**Excerpts from a dataset**

_ _ _ _ _

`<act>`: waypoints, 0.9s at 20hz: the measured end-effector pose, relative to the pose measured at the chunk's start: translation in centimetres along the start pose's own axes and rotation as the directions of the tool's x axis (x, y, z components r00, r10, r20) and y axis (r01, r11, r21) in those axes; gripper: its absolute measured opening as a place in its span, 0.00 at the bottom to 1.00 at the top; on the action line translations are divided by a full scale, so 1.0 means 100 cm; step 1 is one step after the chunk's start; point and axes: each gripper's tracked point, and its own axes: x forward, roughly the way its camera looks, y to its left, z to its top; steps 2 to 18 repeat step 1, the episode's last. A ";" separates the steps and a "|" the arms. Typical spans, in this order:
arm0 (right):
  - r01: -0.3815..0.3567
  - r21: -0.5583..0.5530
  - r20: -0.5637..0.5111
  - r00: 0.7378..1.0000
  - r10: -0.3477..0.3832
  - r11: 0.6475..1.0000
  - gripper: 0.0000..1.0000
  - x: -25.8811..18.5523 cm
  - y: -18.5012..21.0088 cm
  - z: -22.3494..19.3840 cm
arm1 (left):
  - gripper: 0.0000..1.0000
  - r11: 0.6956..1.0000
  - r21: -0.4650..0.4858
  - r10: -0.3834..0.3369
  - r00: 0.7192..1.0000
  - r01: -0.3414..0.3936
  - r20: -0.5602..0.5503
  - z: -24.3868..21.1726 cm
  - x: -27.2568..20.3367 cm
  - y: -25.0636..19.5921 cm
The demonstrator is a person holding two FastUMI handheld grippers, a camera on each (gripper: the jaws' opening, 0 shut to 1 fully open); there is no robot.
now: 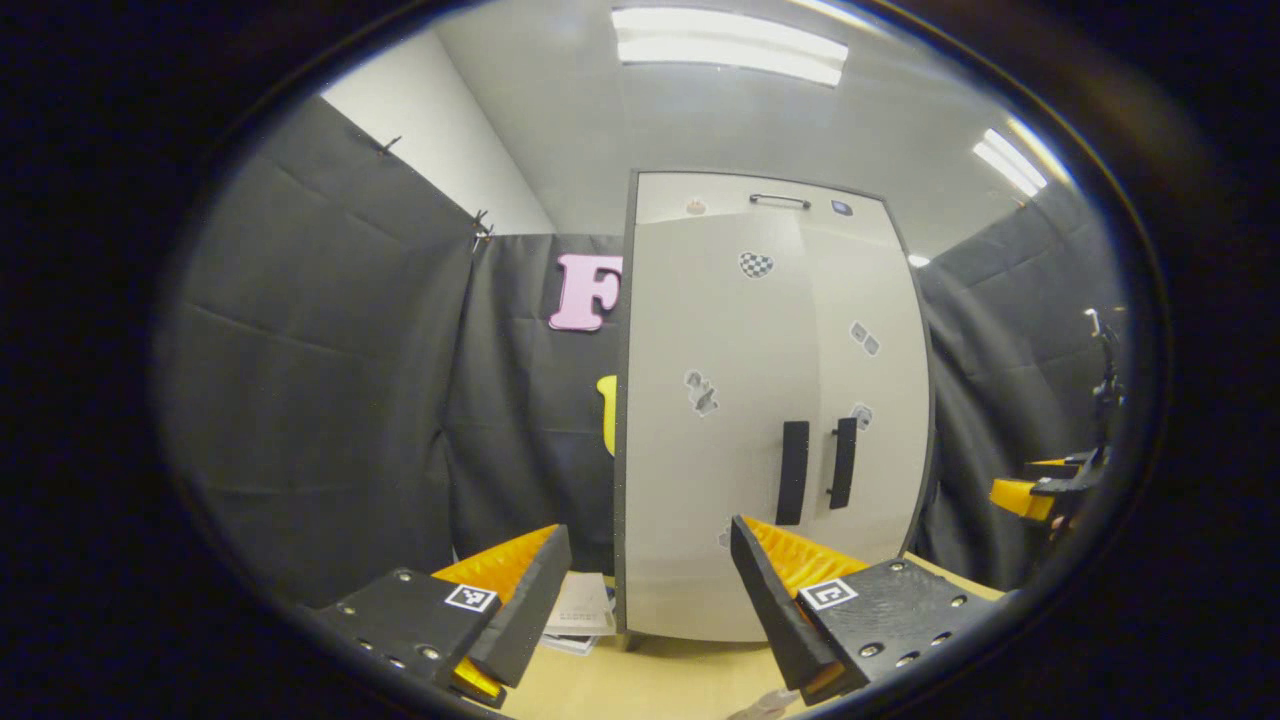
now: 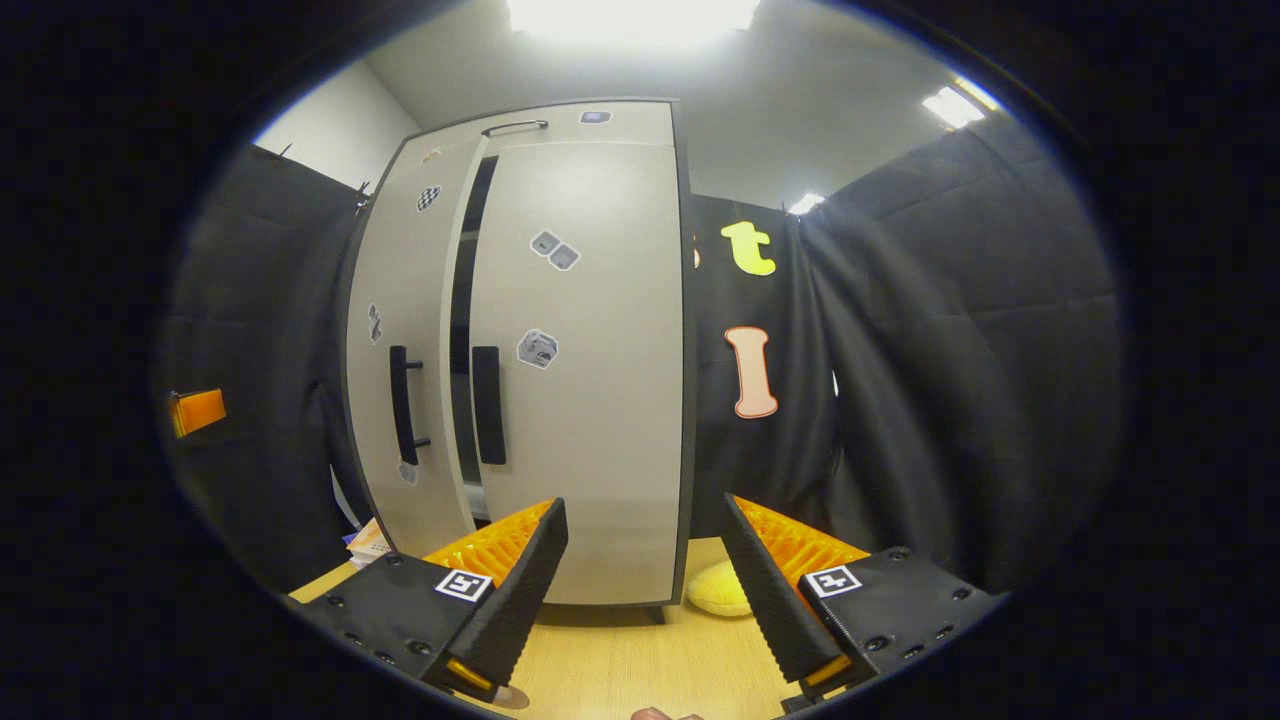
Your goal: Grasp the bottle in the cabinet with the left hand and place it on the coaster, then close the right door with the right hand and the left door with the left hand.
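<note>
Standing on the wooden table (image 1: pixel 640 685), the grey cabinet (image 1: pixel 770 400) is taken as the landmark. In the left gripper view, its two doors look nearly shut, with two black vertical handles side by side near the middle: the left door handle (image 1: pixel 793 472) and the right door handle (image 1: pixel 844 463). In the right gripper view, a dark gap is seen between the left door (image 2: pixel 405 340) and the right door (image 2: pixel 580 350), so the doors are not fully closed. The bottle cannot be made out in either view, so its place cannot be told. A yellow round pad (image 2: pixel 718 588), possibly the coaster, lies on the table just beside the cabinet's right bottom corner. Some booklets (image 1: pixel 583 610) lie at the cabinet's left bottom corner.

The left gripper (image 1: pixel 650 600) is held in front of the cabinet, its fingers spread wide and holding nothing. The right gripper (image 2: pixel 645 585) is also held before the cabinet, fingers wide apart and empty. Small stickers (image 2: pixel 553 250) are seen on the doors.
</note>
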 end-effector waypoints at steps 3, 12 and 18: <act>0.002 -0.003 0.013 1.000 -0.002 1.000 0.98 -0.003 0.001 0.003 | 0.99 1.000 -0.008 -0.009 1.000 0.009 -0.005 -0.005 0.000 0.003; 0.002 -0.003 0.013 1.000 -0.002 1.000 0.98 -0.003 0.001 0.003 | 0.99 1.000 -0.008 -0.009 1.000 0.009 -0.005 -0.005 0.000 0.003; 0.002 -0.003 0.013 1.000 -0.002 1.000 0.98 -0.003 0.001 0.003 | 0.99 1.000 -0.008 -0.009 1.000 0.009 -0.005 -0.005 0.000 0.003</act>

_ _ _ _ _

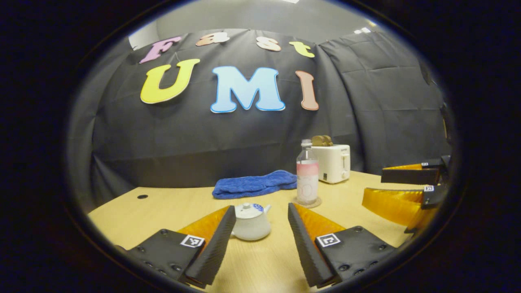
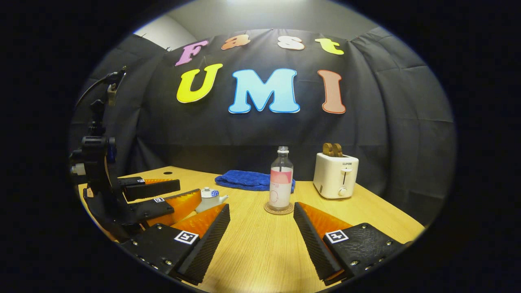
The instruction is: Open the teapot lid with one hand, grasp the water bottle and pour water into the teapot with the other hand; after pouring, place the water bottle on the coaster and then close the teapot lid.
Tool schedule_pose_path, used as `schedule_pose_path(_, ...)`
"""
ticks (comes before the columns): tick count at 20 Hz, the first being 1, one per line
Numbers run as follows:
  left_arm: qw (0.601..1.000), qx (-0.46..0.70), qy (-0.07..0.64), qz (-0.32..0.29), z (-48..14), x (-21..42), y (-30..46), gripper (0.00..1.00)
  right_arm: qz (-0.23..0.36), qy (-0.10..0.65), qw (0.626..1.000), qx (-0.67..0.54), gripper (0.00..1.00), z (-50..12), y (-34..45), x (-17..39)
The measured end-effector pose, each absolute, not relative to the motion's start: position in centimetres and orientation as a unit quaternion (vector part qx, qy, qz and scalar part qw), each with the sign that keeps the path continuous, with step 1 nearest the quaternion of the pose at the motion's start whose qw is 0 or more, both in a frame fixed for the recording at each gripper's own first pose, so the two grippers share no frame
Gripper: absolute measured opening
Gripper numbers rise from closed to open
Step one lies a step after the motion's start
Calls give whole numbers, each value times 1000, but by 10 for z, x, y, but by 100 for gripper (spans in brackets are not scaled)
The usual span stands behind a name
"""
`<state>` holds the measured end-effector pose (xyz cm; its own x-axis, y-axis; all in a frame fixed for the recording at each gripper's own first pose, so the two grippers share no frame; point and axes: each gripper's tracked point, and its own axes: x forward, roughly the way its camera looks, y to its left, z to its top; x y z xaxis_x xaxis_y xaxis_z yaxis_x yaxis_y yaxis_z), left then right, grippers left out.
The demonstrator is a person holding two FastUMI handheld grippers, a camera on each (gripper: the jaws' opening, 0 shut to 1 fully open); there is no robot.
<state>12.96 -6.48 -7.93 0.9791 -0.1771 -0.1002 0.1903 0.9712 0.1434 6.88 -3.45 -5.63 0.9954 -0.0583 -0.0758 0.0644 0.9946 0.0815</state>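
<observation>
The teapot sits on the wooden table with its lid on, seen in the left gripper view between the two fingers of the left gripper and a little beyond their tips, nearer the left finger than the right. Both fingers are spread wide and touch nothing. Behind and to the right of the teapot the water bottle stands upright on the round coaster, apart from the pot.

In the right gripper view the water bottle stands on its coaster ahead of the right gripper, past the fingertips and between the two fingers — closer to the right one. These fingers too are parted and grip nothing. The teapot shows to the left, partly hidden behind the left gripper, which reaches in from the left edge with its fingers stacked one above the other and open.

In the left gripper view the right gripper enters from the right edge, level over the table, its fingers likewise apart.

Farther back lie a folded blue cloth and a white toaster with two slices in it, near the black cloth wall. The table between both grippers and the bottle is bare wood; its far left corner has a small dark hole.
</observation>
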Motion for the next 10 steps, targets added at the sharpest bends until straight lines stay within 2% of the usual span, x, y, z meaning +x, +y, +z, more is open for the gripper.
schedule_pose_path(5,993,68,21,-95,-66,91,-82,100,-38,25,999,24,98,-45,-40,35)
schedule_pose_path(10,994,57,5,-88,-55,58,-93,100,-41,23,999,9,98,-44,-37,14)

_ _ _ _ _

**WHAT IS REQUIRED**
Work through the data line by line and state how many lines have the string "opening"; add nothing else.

**TASK ANSWER**
4